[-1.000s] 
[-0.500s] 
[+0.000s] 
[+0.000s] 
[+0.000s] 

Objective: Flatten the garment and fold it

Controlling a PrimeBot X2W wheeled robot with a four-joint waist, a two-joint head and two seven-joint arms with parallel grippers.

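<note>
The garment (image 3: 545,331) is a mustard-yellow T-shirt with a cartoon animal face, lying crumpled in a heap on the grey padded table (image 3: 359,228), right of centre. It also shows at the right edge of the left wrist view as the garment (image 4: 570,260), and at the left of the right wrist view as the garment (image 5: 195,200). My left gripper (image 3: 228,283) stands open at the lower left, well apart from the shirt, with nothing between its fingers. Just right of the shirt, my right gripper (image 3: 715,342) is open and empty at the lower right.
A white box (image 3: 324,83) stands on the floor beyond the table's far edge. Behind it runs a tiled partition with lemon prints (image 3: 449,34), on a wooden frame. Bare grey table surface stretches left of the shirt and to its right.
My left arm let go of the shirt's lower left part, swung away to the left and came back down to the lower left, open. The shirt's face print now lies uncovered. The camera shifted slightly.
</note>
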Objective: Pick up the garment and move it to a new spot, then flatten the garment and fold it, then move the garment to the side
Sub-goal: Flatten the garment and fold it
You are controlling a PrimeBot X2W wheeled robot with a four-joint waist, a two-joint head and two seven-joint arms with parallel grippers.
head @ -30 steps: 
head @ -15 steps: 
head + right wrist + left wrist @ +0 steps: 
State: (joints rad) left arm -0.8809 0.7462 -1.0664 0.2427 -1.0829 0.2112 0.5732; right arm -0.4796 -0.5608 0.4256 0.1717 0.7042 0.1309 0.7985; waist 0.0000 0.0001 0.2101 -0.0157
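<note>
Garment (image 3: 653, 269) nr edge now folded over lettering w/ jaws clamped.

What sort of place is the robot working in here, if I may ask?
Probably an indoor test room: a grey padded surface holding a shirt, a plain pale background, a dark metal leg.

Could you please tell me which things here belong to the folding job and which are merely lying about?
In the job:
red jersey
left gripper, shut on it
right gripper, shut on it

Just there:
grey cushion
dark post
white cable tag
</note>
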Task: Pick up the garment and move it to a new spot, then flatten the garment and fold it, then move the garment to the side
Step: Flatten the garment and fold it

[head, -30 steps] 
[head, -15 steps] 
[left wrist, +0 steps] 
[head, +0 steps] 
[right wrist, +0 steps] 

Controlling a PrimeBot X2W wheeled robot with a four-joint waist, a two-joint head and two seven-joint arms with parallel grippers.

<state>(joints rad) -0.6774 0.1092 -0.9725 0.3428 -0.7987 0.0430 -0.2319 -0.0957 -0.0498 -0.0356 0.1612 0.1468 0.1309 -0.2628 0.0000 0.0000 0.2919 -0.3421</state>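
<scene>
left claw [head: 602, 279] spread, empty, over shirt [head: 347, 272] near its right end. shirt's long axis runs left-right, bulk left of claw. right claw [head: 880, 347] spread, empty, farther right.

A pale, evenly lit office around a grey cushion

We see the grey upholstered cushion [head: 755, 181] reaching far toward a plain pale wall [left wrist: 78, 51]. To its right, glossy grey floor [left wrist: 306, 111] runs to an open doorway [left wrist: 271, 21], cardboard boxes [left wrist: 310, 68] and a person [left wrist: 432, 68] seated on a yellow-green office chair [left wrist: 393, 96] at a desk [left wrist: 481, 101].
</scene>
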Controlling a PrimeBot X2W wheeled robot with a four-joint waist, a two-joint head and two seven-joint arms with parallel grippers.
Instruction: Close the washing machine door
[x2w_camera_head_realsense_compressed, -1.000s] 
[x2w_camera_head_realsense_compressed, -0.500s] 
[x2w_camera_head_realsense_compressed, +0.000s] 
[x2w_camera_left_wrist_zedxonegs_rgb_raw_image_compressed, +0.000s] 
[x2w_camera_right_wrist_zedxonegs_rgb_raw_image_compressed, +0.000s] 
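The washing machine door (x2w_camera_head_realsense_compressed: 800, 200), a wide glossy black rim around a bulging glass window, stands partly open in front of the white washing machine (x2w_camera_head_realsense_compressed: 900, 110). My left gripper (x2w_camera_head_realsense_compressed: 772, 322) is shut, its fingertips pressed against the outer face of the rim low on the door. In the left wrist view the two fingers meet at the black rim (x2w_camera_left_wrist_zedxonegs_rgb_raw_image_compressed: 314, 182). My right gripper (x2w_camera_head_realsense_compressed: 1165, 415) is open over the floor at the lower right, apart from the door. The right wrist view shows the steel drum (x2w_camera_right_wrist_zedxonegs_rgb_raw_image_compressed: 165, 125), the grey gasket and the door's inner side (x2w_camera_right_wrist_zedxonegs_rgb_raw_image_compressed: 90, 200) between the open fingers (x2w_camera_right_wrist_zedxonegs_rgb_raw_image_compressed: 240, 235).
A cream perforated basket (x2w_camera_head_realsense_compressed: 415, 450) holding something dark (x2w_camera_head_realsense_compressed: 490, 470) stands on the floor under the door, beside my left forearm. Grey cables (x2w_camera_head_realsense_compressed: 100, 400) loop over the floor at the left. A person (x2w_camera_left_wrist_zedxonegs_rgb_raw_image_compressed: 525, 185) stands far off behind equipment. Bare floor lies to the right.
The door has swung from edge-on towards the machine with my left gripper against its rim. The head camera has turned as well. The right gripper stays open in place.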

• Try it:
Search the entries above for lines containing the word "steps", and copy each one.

• Reply to the exercise:
head @ -30 steps: 
head @ -15 steps: 
head + right wrist + left wrist @ +0 steps: 
[head, -30 steps] 
[head, -15 steps] 
[left wrist, +0 steps] 
[head, +0 steps] 
[right wrist, +0 steps] 

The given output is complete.